Materials and methods
Isolation and Identification of bacterial endophytes
Sample collection and isolation of bacterial endophytes
Fresh and viable plant samples from the Isfahan province located in central Iran (32° 27′ 46.0″ N 51° 49′ 37.9″ E) collected employing a randomized sampling technique. We were given permission to collect A. absinthium after receiving consent from the university's ethical committee and the Isfahan Agricultural and Natural Resources Research and Education Center. Each sample was identified based on its morphological characteristics. An herbarium specimen (voucher no. ESN12564) provided by Isfahan Agricultural and Natural Resources Research and Education Center used as a botanical reference material to identify and distinguish the collected plants from one another. The plant samples were kept in plastic bags and stored at 4 °C in a refrigerator before isolation. The bacterial isolation procedures were conducted with meticulous attention to sterility. In brief, plant samples were cleaned with distilled water twice to remove the attached microbes and particles on plant surfaces. The samples underwent surface sterilization through immersion in a 70% (v/v) ethanol solution for one minute, followed by treatment with a 5% (v/v) sodium hypochlorite solution (NaOCl) for a period of five minutes. Subsequent to this, the samples were thoroughly rinsed five times with sterile distilled water in order to ensure complete sterilization49. The surface sterilized samples were dried on sterile filter paper, cut into small pieces, and were well homogenized in the phosphate-buffered saline (PBS) buffer. Subsequent to this, a homogenized suspension of 100 µl was subjected to culturing on TSA and subjected to incubation at a temperature of 28 °C. Periodic monitoring was conducted over the course of a 5-day incubation period to track growth. The effectiveness of sterilization was evaluated by examining the practicality of the wash control plate.

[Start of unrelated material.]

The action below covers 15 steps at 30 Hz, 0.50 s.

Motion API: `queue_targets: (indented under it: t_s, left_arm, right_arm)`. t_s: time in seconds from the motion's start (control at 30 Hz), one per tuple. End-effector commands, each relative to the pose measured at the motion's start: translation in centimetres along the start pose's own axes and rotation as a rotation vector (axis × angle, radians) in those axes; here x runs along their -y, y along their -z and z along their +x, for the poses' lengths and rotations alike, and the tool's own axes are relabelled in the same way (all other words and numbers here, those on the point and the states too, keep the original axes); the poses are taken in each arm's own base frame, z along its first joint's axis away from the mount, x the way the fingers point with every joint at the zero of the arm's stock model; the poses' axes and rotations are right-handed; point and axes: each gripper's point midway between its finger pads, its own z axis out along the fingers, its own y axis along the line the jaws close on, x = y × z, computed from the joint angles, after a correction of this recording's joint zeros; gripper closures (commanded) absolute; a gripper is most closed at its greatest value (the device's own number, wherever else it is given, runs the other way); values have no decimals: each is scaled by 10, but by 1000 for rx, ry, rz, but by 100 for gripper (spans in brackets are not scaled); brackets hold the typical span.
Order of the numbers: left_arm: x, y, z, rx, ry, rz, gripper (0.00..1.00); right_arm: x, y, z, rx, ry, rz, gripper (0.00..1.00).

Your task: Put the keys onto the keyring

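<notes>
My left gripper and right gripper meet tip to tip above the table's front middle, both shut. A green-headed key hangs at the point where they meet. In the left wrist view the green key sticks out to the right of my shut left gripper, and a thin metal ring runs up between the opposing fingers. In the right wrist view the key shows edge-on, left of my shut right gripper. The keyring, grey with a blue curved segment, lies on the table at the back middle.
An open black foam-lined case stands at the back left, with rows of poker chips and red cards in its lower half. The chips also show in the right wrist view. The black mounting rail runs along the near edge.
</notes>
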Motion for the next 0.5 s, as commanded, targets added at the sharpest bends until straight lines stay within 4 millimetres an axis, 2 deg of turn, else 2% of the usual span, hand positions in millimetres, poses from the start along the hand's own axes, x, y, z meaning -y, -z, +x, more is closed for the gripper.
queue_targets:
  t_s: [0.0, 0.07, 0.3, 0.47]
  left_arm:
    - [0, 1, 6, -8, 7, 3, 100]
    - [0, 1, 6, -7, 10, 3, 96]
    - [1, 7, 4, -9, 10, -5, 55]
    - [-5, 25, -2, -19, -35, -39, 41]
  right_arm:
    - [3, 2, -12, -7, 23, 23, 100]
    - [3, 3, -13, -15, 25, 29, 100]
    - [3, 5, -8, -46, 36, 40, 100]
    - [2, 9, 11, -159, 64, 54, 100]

Obtaining pure cultures was accomplished by selecting distinct colonies and subsequently sub-culturing them on the suitable tryptic soy agar (TSA) medium. The pure bacterial isolates were maintained by employing a preservation technique involving 30% glycerol that was added at a ratio of 1 mL glycerol to 1 mL of overnight broth culture. These samples were subsequently conserved at a temperature of − 80 °C.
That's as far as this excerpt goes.